**Task to complete:**
Quote the listing in full, exactly as given, minus any pictures.

**Data provided:**
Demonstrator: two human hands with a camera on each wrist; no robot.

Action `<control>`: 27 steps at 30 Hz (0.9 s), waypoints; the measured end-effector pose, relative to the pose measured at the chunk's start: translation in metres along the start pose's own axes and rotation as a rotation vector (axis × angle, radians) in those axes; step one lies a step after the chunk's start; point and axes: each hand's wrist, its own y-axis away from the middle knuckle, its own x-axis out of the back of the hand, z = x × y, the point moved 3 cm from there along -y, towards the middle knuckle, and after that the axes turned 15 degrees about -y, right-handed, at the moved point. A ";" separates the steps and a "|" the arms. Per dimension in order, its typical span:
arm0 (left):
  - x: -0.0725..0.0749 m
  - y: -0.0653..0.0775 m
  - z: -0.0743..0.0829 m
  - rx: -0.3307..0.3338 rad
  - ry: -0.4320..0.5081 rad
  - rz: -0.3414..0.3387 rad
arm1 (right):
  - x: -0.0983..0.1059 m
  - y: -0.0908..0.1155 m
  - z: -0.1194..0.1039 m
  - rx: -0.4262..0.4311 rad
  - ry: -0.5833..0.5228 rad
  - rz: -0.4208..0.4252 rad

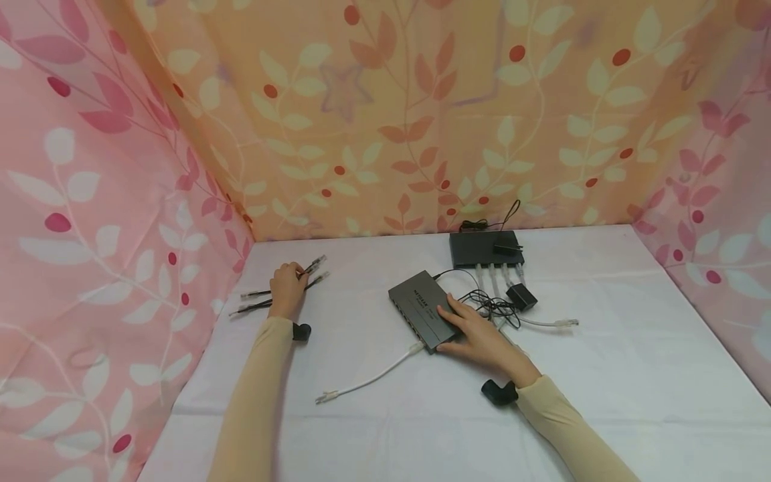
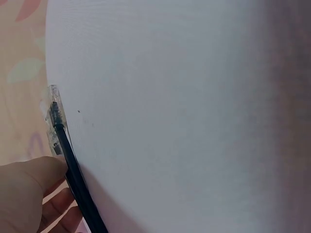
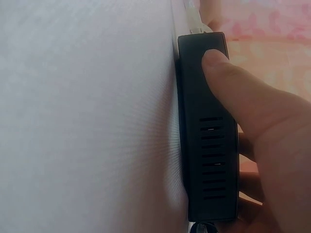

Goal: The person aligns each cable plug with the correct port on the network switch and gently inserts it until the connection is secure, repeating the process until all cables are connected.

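My left hand (image 1: 288, 291) pinches a short black network cable (image 2: 80, 189) between thumb and fingers. Its clear plug (image 2: 56, 104) sticks out past the fingertips in the left wrist view. Another black cable (image 1: 255, 306) passes by the same hand on the left of the table. My right hand (image 1: 482, 338) holds the near right side of a dark grey Netgear network switch (image 1: 415, 301), which lies at a slant. In the right wrist view the thumb (image 3: 216, 60) presses the vented side wall. A white network cable (image 1: 379, 375) is plugged into the switch's near left corner, its other end loose.
Behind stands a second black box (image 1: 472, 248) with several pale cables in its front and a black adapter on top. Tangled black cord (image 1: 494, 304) and a power adapter (image 1: 521, 296) lie beside the right hand. Patterned curtains (image 1: 385, 120) enclose the white table (image 1: 361, 435).
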 end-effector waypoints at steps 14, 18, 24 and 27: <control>-0.005 -0.003 0.001 0.005 -0.013 -0.040 | 0.000 0.000 0.001 -0.010 0.012 0.001; -0.003 0.001 0.001 -0.016 0.015 -0.037 | 0.000 0.000 0.002 -0.012 0.011 0.002; 0.005 0.010 0.004 -0.069 0.077 -0.049 | -0.001 0.000 0.002 -0.009 0.008 -0.002; 0.011 0.014 0.006 -0.094 0.111 -0.052 | -0.001 0.000 0.003 -0.010 0.013 0.000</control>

**Task result:**
Demonstrator: two human hands with a camera on each wrist; no robot.

Action `<control>`: 27 steps at 30 Hz (0.9 s), waypoints; the measured end-effector pose, relative to the pose measured at the chunk's start: translation in metres along the start pose's own axes and rotation as a rotation vector (axis × angle, radians) in those axes; step one lies a step after the chunk's start; point and axes: each hand's wrist, its own y-axis away from the middle knuckle, its own x-axis out of the back of the hand, z = x × y, the point moved 3 cm from there along -y, towards the middle knuckle, and after that the axes turned 15 degrees about -y, right-handed, at the moved point. A ";" separates the steps and a "|" the arms. Per dimension in order, its typical span:
arm0 (left):
  - x: -0.0725..0.0749 m
  - y: -0.0653..0.0775 m
  - z: -0.0743..0.0829 m
  - rx: -0.3307..0.3338 rad
  - ry: -0.4320..0.5081 rad
  - rz: -0.3414..0.3387 rad
arm1 (right):
  - x: -0.0983..0.1059 m
  - y: -0.0908..0.1155 m
  - z: -0.1194..0.1039 m
  - rx: -0.4262..0.4311 rad
  - ry: -0.5833..0.5228 rad
  - rz: -0.4208..0.4252 rad


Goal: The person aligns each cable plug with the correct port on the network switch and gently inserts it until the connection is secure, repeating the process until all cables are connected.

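My left hand (image 1: 288, 291) pinches a short black network cable (image 2: 80, 189) between thumb and fingers. Its clear plug (image 2: 56, 104) sticks out past the fingertips in the left wrist view. Another black cable (image 1: 255, 306) passes by the same hand on the left of the table. My right hand (image 1: 482, 338) holds the near right side of a dark grey Netgear network switch (image 1: 415, 301), which lies at a slant. In the right wrist view the thumb (image 3: 216, 60) presses the vented side wall. A white network cable (image 1: 379, 375) is plugged into the switch's near left corner, its other end loose.
Behind stands a second black box (image 1: 472, 248) with several pale cables in its front and a black adapter on top. Tangled black cord (image 1: 494, 304) and a power adapter (image 1: 521, 296) lie beside the right hand. Patterned curtains (image 1: 385, 120) enclose the white table (image 1: 361, 435).
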 end-effector waypoints at steps 14, 18, 24 and 27: <control>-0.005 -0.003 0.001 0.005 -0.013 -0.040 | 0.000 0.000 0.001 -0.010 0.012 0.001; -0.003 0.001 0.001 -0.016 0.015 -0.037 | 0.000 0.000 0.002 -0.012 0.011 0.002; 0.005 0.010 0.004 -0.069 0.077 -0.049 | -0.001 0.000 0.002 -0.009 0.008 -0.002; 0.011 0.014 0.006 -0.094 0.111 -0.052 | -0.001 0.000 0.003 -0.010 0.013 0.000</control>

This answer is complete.